■ The task ■
Each line from the first entry to the line with "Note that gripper", both included, is to be returned unchanged, with any pictures dropped.

■ Excerpted records ■
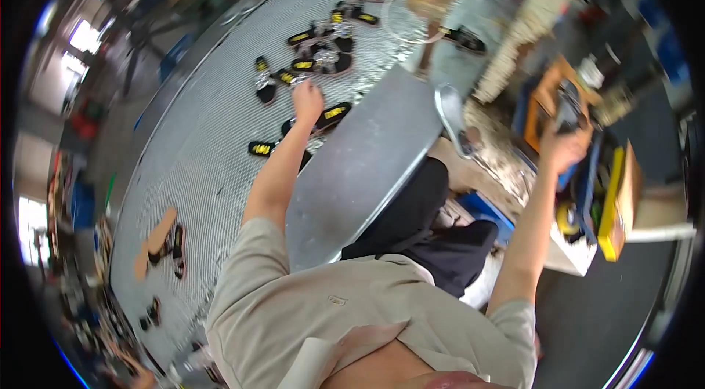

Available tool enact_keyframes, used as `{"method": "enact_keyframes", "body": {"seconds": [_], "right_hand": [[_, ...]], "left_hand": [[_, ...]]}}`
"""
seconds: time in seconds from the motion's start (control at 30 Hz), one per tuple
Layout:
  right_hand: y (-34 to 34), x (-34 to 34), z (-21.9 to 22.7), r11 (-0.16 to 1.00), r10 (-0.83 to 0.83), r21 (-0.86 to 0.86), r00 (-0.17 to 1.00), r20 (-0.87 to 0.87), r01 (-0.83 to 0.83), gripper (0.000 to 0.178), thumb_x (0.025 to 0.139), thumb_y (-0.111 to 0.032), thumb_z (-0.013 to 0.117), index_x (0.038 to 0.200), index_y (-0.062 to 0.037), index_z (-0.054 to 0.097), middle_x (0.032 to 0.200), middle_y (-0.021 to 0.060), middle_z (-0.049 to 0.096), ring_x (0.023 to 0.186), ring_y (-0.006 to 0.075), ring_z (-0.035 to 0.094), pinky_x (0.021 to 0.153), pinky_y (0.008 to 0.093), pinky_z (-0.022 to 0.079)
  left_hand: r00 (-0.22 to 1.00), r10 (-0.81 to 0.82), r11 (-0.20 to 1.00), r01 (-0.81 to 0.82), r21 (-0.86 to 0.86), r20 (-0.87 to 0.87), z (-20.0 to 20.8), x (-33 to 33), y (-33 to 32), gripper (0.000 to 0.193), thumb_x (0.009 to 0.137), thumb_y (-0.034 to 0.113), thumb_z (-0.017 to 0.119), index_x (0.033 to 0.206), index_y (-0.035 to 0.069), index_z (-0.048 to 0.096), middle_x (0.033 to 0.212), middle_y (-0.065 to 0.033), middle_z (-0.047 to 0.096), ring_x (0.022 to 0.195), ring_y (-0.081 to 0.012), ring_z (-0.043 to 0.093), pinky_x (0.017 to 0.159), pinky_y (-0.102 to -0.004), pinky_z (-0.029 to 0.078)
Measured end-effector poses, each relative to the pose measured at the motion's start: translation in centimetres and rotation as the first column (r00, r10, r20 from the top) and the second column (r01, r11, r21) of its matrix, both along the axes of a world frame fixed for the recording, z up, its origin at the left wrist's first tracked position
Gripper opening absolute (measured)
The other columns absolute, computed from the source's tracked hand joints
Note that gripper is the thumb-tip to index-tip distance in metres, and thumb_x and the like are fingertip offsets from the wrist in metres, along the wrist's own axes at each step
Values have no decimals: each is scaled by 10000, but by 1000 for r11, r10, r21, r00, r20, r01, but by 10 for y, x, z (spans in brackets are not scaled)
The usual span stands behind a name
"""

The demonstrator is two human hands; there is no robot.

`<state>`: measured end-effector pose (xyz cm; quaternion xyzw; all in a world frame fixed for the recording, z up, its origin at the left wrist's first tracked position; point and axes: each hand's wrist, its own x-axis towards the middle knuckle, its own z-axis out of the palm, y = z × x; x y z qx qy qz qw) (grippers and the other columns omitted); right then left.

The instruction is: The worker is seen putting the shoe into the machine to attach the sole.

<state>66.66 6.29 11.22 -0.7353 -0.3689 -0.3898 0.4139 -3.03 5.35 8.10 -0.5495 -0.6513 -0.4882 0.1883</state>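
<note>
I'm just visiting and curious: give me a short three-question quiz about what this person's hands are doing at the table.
1. True or false: the left hand is over the grey mesh table, among the small black and yellow parts.
2. Multiple choice: the right hand reaches toward
A. the flat grey panel
B. a dark object by the orange frame, off the table's side
C. the red can
3. Fill in: the person's shirt is ___ in colour.

Key: 1 true; 2 B; 3 beige. Whether either hand grips anything is too blurred to tell.
</note>
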Motion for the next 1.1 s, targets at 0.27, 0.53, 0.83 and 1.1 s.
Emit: {"method": "enact_keyframes", "body": {"seconds": [0.27, 0.53, 0.83, 1.1], "right_hand": [[-32, 15, -4, 985, 160, -73, 987, 33, -158, 825, 934, -631, 671, 1237, 137, 669, 1257, 333, 680, 1261, 440, 608, 1229, 616, 264], [-46, 22, 22, 943, 193, -263, 978, -76, -207, 886, 1010, -686, 485, 1360, 114, 635, 1397, 345, 605, 1434, 401, 484, 1294, 542, 153], [-43, 26, 21, 940, 187, -276, 980, -70, -200, 832, 1032, -652, 475, 1391, 83, 626, 1417, 314, 605, 1433, 372, 491, 1298, 533, 157], [-48, 7, 31, 976, 179, -143, 980, 83, -166, 763, 994, -592, 604, 1223, 129, 702, 1260, 291, 702, 1291, 402, 611, 1236, 545, 289]], "left_hand": [[866, 205, 888, -361, -286, -456, 28, -51, 33, 466, 964, 177, 622, 1409, 43, 607, 1352, -192, 618, 1290, -402, 551, 1091, -511, 454], [846, 299, 655, -518, -550, -441, 29, -63, 71, 689, 985, 182, 584, 1635, 225, 362, 1579, -234, 403, 1441, -481, 403, 1138, -661, 368], [812, 200, 567, -552, -611, -548, 27, -50, 75, 613, 1043, 207, 539, 1633, 200, 375, 1661, -177, 346, 1540, -441, 306, 1193, -664, 314], [772, -14, 853, -323, -411, -636, 44, -58, 70, 287, 935, 133, 618, 1219, 102, 597, 1121, -149, 669, 1119, -347, 648, 953, -520, 509]]}}
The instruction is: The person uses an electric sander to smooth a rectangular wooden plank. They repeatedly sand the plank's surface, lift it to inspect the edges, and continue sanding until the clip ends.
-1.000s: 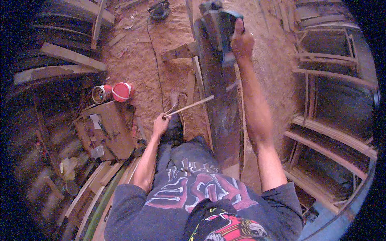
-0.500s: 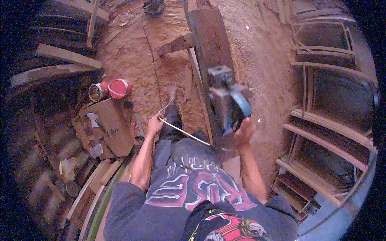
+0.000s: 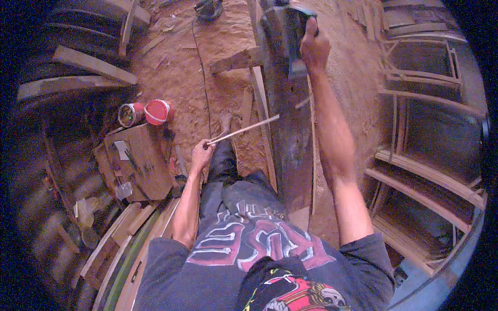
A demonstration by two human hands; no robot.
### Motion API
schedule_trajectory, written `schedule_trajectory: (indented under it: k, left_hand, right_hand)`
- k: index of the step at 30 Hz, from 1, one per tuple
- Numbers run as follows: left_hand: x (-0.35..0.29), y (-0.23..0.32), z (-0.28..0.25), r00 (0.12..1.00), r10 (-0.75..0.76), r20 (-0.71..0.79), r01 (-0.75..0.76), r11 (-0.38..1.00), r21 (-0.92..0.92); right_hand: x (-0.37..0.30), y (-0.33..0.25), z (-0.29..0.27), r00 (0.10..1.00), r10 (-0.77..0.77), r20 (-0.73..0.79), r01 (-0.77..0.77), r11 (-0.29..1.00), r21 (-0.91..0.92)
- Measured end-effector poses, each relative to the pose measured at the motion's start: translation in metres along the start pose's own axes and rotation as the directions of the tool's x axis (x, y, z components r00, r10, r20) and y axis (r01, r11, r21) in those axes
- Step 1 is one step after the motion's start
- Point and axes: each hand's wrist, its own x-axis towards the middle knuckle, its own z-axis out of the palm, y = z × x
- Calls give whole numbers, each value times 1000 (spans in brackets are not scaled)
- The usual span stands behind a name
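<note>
Plank: long dark board running away from the person; a power planer, blurred, at its far part
Floor: reddish-brown, strewn with sawdust and wood scraps; a black cord runs along it to a dark tool near the upper edge
Box: brown, at left; white paper and clear plastic on top; an open tub and a red-lidded tub at its far edge, on it or behind, unclear

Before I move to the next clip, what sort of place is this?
Most likely a woodworking shop: the right hand grips what looks like an electric planer over a long wooden board, sawdust or shavings litter the floor, and wooden frames stand at right.
</note>
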Motion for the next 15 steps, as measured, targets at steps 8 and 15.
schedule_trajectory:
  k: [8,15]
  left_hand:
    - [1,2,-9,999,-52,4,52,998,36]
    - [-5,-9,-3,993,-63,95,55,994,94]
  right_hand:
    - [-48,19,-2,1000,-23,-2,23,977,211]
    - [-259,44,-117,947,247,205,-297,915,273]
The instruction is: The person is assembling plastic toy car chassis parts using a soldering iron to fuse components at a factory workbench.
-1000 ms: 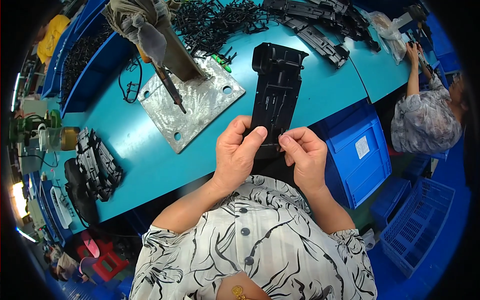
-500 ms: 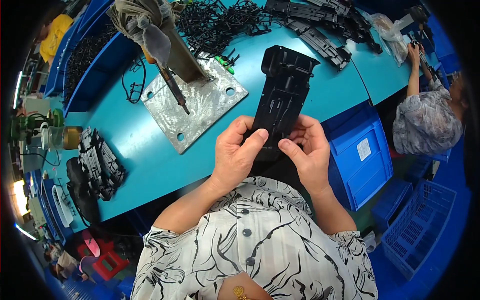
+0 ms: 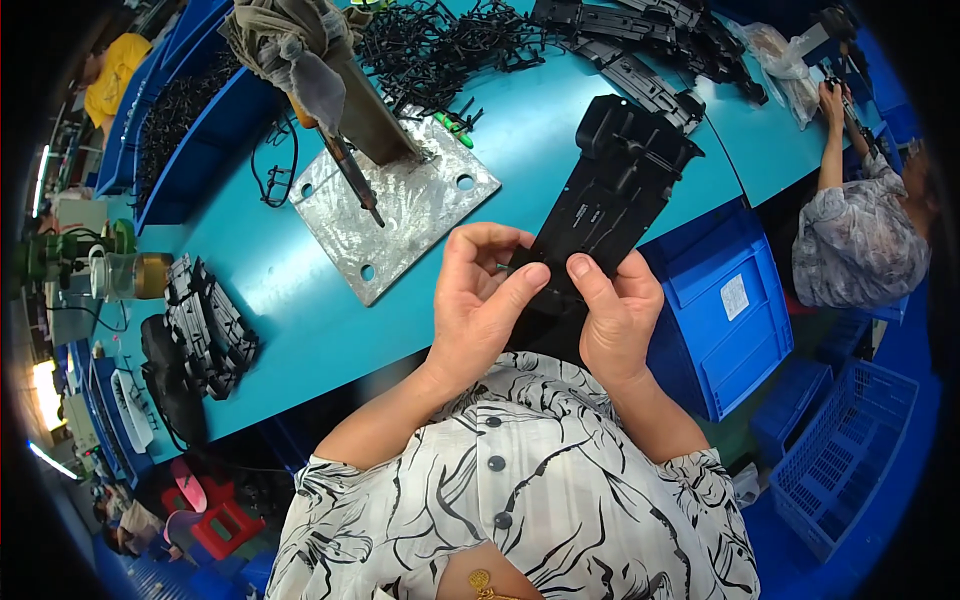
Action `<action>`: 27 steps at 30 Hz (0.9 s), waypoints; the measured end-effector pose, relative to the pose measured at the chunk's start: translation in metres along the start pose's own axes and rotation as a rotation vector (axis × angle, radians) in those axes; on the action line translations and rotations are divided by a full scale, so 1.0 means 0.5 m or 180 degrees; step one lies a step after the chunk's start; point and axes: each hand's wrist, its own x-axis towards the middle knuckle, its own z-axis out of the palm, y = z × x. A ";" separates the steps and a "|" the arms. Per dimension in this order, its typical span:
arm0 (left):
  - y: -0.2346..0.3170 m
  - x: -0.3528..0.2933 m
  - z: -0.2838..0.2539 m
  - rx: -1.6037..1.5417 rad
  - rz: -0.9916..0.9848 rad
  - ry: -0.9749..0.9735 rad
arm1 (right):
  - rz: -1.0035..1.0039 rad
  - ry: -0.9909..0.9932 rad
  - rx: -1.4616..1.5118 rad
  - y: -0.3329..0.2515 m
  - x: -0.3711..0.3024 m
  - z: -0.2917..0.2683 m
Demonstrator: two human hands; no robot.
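A long black molded plastic part (image 3: 598,205) is held between my two hands above the near edge of the table. My left hand (image 3: 482,290) pinches its lower left corner between thumb and bent fingers. My right hand (image 3: 618,305) grips the lower right side, thumb pressed on the face and fingers behind. The part's far end tilts away to the right. To its left stands a metal base plate (image 3: 420,225) with a cloth-wrapped post, and a soldering-iron-like tool (image 3: 352,170) hangs point down in front of that post.
Thin black pieces (image 3: 450,45) lie heaped at the back. More black plastic parts (image 3: 640,85) are stacked at the far right, others (image 3: 205,325) at the left. A blue lidded bin (image 3: 722,310) stands beside my right arm. A co-worker (image 3: 855,230) sits at the right.
The black plastic part has swung to the right at its far end. My left fingers have shifted at its lower left corner; my right thumb has moved up on its face.
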 end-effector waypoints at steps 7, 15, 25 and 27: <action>0.001 -0.005 0.003 0.0296 0.0047 0.0101 | -0.0287 -0.0099 -0.0211 0.009 0.003 -0.004; 0.006 0.007 0.002 0.0279 -0.0251 0.0191 | -0.0581 -0.0142 -0.0826 0.021 -0.007 -0.016; 0.004 0.008 0.013 0.3596 0.2500 0.0086 | -0.0049 0.0096 -0.0305 0.008 -0.006 -0.007; 0.007 0.019 0.009 0.3539 0.2642 -0.0013 | -0.0077 0.0079 -0.0271 0.015 0.002 0.005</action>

■ Reply ■
Available tool enact_keyframes, used as `{"method": "enact_keyframes", "body": {"seconds": [_], "right_hand": [[_, ...]], "left_hand": [[_, ...]]}}`
"""
seconds: time in seconds from the motion's start (control at 30 Hz), one per tuple
Layout:
  right_hand: y (-34 to 34), x (-34 to 34), z (-21.9 to 22.7), r11 (-0.16 to 1.00), r10 (-0.83 to 0.83), r21 (-0.86 to 0.86), r00 (-0.17 to 1.00), r20 (-0.87 to 0.87), r01 (-0.83 to 0.83), gripper (0.000 to 0.178), thumb_x (0.025 to 0.139), thumb_y (-0.111 to 0.032), thumb_z (-0.013 to 0.117), index_x (0.038 to 0.200), index_y (-0.062 to 0.037), index_z (-0.054 to 0.097), middle_x (0.032 to 0.200), middle_y (-0.021 to 0.060), middle_z (-0.049 to 0.096), ring_x (0.023 to 0.186), ring_y (-0.006 to 0.075), ring_z (-0.035 to 0.094), pinky_x (0.021 to 0.153), pinky_y (0.008 to 0.093), pinky_z (-0.022 to 0.079)
  left_hand: r00 (-0.22 to 1.00), r10 (-0.81 to 0.82), r11 (-0.20 to 1.00), r01 (-0.81 to 0.82), r21 (-0.86 to 0.86), r20 (-0.87 to 0.87), z (-20.0 to 20.8), x (-33 to 33), y (-33 to 32), gripper (0.000 to 0.193), thumb_x (0.009 to 0.137), thumb_y (-0.034 to 0.113), thumb_z (-0.017 to 0.119), index_x (0.033 to 0.206), index_y (-0.035 to 0.069), index_z (-0.048 to 0.096), middle_x (0.033 to 0.212), middle_y (-0.065 to 0.033), middle_z (-0.047 to 0.096), ring_x (0.022 to 0.195), ring_y (-0.081 to 0.012), ring_z (-0.043 to 0.093), pinky_x (0.017 to 0.159), pinky_y (-0.102 to -0.004), pinky_z (-0.029 to 0.078)
Measured end-effector poses, each relative to the pose measured at the motion's start: translation in centimetres and rotation as the first column (r00, r10, r20 from the top) and the second column (r01, r11, r21) of its matrix, both along the axes of a world frame fixed for the recording, z up, its origin at the left wrist's first tracked position
Gripper opening absolute (measured)
The other columns absolute, computed from the source's tracked hand joints
Note that gripper is the thumb-tip to index-tip distance in metres, and thumb_x and the like are fingertip offsets from the wrist in metres, along the wrist's own axes at each step

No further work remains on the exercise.